Geçmişi anlamak gibi bir dert edindiğimiz andan itibaren karşımıza ülke devrimleri çıkıyor. İçinde fazlaca neden-sonuç ilişkisi barındıran ve uzun bir sürece yayılan bu devrimler; dinamik ve öfkeli kitleleriyle bizi her daim etkilese ve bizim için ilham kaynağı olsalar da, bu ilham verici devrimler tarihinin ne yazık ki kısa ya da uzun vadede ürkütücü diktatörlükler halini aldığını görürüz. Ülkemizdeki ve dünyadaki örgütlenme pratiklerini incelediğimizde, rol model haline getirilen devrimlerin diktatörlük halinin odak noktası haline getirilmediğini fark ederiz, oysa mutlak gerçeği görmezden gelmek tüm optimistliğe rağmen altında kalınan bir yüktür.
'ROL MODEL OLMA ÜNVANI'
Rus Devrimi de ürkütücü bir dönüşüm sonucunda diktatörlük halini almış, ancak bu durum onun elinden, belki de en çok imrenilen rol model olma ünvanını alamamıştır. Liderleri, uzun devrim sürecinde daima öfkeli ve dinamik olan halkı ile Rus Devrimi bu ünvanı fazlasıyla da hak eder. Yine de, dünya üzerindeki birçok şey gibi o da olumlu yönünün yanı sıra eleştirilecek, kimi zaman yanlış kabul edilebilecek eylemlerin oluşturduğu olumsuz kimi yönler de taşır.
'RUS DEVRİMİ'NİN ADIM ADIM VAR EDİYOR'
Bu anlamda İletişim Yayınları’ndan çıkan Rus Devrimi’nin Kısa Tarihi, Rus Devrimi’ne objektif olarak bakmamızı sağlayan önemli bir çalışma. Geoffrey Swain’in titiz çalışması, Rus Devrimi’ni salt “sempati unsuru” olmaktan öteye taşıyıp, onu kendi gerçekliği içerisinde, adım adım var etmemizi ve değerlendirmemizi sağlıyor. Örneğin tüm dünyada adeta siyasi bir ekol haline gelmiş Bolşeviklerin devrim sürecinde nasıl bir profil çizdiğini çoğu zaman düşünmeyiz. Daha doğrusu onların cesur ve inatçı kimlikleri bizim için yeterlidir. Oysa Bolşeviklerin son derece karışık ve yoğun bir bürokratik kimlikleri de vardır. Bu çalışma boyunca son derece ayrıntılı ve nitelikli biçimde ele alınan Bolşevikler, anlaşılır ve bir o kadar da tartışmaya açık adımlarıyla, sosyolojik ve tarihi bir bulgu olarak okurların karşısına çıkıyor. Swain’in çalışması bu noktada, Bolşeviklerin çoklu kimliğini anlamak açısından son derece önemli bir kaynak olarak kabul edilebilir.

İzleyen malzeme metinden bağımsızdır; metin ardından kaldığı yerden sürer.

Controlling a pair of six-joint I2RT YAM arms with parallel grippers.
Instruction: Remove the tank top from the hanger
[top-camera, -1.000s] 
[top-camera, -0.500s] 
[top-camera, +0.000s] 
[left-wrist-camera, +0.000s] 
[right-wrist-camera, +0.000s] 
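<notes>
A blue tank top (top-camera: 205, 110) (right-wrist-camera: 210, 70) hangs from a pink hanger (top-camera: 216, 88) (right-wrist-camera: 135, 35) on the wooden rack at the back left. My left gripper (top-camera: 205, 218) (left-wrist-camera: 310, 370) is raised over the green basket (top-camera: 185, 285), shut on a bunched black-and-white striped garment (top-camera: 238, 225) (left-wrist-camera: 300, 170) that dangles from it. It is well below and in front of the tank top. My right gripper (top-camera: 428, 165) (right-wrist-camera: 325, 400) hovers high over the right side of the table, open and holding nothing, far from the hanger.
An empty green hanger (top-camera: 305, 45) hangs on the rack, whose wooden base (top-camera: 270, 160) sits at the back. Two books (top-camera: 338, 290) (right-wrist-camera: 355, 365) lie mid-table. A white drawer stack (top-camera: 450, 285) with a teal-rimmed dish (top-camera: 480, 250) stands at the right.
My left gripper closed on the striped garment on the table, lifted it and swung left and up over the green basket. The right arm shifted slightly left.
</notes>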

Etkili bir panoromik çalışma olan Rus Devrimi’nin Kısa Tarihi, sekiz bölümde devrimi “ilmek ilmek” örüyor. Her daim hayret ve hayranlık uyandıran Rus halkının, “kurtuluş” planları içinde debelenen hükümetle oluşturduğu tezat, okura önemli bir zemin hazırlıyor. Zira çalışmanın anlaşılır ve yardımcı iç yapısı sayesinde, “halk” diye adlandırıp geçtiğimiz kitlenin aslında devrim boyunca sürekli olarak yeniden şekillendiğini öğreniyoruz. Bu şekillenme ve inat, hükümetin aşırıya kaçtığını düşündüğümüz, “geçiştiren” tavrının sebebini açıklar hale geliyor. Kitabın başında bulunan “Rus Devrimi Zaman Tüneli” ise adeta, devrim sürecinin ne kadar yoğun ve durulmaz olduğunun kronolojik bir kanıtı olarak okura sunuluyor.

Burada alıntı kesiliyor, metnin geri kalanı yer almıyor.